2020/10/24 のログ
ご案内:「扶桑百貨店 ファッションエリア(4~6F)」に春日 遥さんが現れました。
■春日 遥 >
錦秋の候。あれほど厳しかった残暑もいつの間にやら過ぎ、涼しく――どころか少しばかり肌寒くなってきた時期となりました。
今日の私は、百貨店に来ています。目的はいくつかありますが、一番は秋冬に来ていくものを見繕うためです。
季節の変わり目ということもあって新作がたくさん並んでいますし、何より、そう。来週の頭は紅葉狩りの予定なのです。何を着て行こうかと、あれこれ考えているのです。
さて、そういうわけで売り場を見ています。ちょうど常世渋谷の方でハロウィンストリートが開かれているので、お店の一角に衣装などが置かれていますが――今回はその脇を通り抜けて、今は秋冬物のエリア。可愛らしい秋冬物が沢山並ぶファッションエリアは、ついつい目移りしてしまいます。
そして、その中でも今私がいる場所は、特に帽子類が立ち並ぶエリアです。
「わぁ、このニット帽、暖かそうですよ! どうですか、みみけだまさま!」
■『みみけだまさま』 >
『んん……む……見た目は悪くない。見た目はな』
遥が指先でつまんで上げたベレー帽の隙間から覗いてみると、もう片手に持つはボリュームのある象牙色のニット帽。なるほど見た目は悪くない。しかし。
『しかしなハルカ、わしは静電気が大の苦手なのを知っておるだろう』
まさか彼に限って、そのことを忘れたわけでもあるまいに。
■春日 遥 >
「ふふ、大丈夫ですよっ。帯電防止の特殊素材らしいです」
冬になるにつれての最大の悩みが、静電気。私は、まあ突然パチッと来た時にびっくりするときはありますけど、そこまで深刻な悩みではありません。
問題は、"けだまさま"のみんな。もふもふの体は電気を溜めやすく、毛が傷んでしまいやすいのだとか。
そういうわけであまりみみけだまさまはニット帽が好きではなかったのですが、今年は違います。
あったかくてもふもふで可愛いニット帽を被ってみたい。そのために色々と調べてきました。するとどうやら、最近では静電気をためにくい素材のニット帽があるらしいです。これならきっと納得してくれるはず!
「お願いしますっ! 私、こういうものを着けてみたいって思ってたんですっ!」
■『みみけだまさま』 >
『ふむぅ……』
なるほどそれは結構だが、実際に被ってみなければどれほどのものかはわからない。
『……まあ、良かろう。ハルカの好きにせい。余程のものでなければ、わしは何も言わん』
――とは、いえ。
孫も同然の彼が、こうして何かを言うのはそうそうない話では、ある。
なれば好きにさせてやろうではないか。
■春日 遥 >
「はい、ありがとうございますっ」
みみけだまさまの許可が頂けました。アイボリーのニット帽をかごに入れて、再び売り場を見ます。

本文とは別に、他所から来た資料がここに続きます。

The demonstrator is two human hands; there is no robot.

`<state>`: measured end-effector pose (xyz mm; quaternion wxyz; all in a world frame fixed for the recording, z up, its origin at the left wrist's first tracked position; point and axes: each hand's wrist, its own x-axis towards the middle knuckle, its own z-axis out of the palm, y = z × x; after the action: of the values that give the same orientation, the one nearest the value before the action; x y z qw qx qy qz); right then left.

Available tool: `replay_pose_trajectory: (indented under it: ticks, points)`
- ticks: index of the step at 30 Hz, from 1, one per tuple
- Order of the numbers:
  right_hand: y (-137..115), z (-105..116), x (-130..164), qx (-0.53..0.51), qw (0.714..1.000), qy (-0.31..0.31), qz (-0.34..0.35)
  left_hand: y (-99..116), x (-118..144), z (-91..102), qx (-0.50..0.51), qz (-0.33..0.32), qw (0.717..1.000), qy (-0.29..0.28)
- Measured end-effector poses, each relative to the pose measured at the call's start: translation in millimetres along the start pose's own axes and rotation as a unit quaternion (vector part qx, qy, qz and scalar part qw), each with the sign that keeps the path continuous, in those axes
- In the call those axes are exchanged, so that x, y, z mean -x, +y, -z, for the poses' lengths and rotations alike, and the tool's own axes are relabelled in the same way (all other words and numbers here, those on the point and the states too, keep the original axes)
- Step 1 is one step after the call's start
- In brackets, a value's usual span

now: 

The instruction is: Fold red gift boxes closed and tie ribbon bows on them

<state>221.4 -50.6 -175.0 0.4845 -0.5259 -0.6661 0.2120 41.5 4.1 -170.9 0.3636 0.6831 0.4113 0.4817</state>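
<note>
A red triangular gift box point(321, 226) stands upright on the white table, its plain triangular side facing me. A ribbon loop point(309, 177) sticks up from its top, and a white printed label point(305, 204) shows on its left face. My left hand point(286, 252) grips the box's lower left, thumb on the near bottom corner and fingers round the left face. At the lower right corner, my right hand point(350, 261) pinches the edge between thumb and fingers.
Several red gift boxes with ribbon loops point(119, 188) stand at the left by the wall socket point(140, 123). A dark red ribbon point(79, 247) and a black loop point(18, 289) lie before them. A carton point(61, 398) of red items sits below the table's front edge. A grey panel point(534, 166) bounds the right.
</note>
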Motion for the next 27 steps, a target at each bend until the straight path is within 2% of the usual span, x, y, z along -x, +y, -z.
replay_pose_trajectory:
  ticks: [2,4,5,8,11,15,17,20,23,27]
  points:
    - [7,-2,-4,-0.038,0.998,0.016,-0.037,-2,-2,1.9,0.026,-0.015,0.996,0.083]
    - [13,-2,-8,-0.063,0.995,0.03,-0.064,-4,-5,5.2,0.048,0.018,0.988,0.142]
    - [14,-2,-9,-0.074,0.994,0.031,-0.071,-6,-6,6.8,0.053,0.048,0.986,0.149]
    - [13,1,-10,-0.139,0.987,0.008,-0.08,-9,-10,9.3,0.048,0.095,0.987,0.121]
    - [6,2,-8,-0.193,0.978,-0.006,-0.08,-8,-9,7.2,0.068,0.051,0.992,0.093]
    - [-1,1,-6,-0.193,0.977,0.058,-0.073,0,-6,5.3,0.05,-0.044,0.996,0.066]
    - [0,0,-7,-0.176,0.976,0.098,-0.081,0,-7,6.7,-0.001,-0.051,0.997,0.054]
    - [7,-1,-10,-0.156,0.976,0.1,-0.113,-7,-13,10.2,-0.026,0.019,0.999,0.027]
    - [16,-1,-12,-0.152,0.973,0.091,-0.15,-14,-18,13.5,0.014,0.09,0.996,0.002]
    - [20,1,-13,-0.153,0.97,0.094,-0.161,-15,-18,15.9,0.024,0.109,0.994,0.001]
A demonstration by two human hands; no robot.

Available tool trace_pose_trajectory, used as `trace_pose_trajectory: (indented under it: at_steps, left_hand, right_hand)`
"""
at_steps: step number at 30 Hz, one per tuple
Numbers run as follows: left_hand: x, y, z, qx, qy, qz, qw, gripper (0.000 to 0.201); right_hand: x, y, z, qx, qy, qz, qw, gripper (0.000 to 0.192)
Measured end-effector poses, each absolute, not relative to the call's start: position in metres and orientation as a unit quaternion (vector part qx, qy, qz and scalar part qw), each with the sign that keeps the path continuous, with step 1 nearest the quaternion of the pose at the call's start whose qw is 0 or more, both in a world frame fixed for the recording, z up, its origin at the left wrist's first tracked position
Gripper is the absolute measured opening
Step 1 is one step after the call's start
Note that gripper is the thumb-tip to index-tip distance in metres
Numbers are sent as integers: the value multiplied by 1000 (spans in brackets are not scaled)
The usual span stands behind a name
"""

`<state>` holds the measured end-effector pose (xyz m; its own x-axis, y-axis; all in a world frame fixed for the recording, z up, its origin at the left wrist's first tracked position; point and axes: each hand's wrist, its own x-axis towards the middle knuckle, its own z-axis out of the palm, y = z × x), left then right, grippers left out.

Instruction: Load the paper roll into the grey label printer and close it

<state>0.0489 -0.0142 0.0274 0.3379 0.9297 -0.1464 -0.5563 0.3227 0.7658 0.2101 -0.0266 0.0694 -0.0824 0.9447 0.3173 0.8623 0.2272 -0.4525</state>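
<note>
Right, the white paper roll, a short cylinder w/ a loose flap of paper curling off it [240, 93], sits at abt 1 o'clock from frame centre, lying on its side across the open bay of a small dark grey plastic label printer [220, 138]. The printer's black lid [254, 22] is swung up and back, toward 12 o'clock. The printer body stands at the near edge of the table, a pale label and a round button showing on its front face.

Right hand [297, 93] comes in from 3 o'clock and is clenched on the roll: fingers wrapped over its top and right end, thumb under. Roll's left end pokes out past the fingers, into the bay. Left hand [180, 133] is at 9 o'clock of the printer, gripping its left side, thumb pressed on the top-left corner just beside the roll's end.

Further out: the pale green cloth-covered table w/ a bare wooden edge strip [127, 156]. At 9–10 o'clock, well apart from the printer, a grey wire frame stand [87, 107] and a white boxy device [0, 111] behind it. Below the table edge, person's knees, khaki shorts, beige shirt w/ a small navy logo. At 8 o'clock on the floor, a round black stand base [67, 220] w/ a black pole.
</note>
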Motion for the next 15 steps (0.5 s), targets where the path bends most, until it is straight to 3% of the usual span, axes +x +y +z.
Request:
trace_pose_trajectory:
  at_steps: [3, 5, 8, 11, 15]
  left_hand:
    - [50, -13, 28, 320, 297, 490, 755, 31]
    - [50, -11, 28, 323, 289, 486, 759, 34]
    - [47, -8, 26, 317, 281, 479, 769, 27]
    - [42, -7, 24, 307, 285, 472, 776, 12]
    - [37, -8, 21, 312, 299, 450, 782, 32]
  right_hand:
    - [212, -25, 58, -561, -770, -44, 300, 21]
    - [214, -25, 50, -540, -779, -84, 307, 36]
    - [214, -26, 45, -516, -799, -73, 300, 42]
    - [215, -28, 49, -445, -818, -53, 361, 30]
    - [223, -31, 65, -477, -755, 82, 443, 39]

「うわぁ、キャスケットやクロッシェも可愛いのがいっぱい……いくつか買ってもいいかな……?」
私にとって帽子とは、ファッションアイテムであり、トレードマークであり、それと同時に『みみけだまさま』の住処でもあります。
そのせいか、ファッションを考える時にはつい帽子から考える癖がついてしまいました。こういったお店でも、まず覗くのは帽子のコーナーです。
「……ああでも、帽子ばっかり見るのはダメ、ですね。他のところも見てみないと……」
そしてそれは、つい帽子コーナーで長居してしまうことにも繋がってしまいます。私が服屋に寄ったときについついしてしまう、悪い癖の一つ。
かぶりを振って、足を他のコーナーに向けます。そうして、私は売り場で何がいいかと思案に暮れはじめます。
……どうしたものでしょう……。
■春日 遥 >
「――よし、こんなところでいいでしょうか……」
あれから、いくつか気になったお洋服を試着して。良いなと思ったものをかごに入れて行って。
何着かお洋服を購入して、私はファッションエリアを出ます。
「ふふ、満足しました。えっとそれから、お茶を買わないと……」
部屋にストックしてある紅茶がそろそろ無くなるな、と思い出して。
お洋服が沢山入った紙袋を両手に提げて、私はお店を回っていくのです。
ご案内:「扶桑百貨店 ファッションエリア(4~6F)」から春日 遥さんが去りました。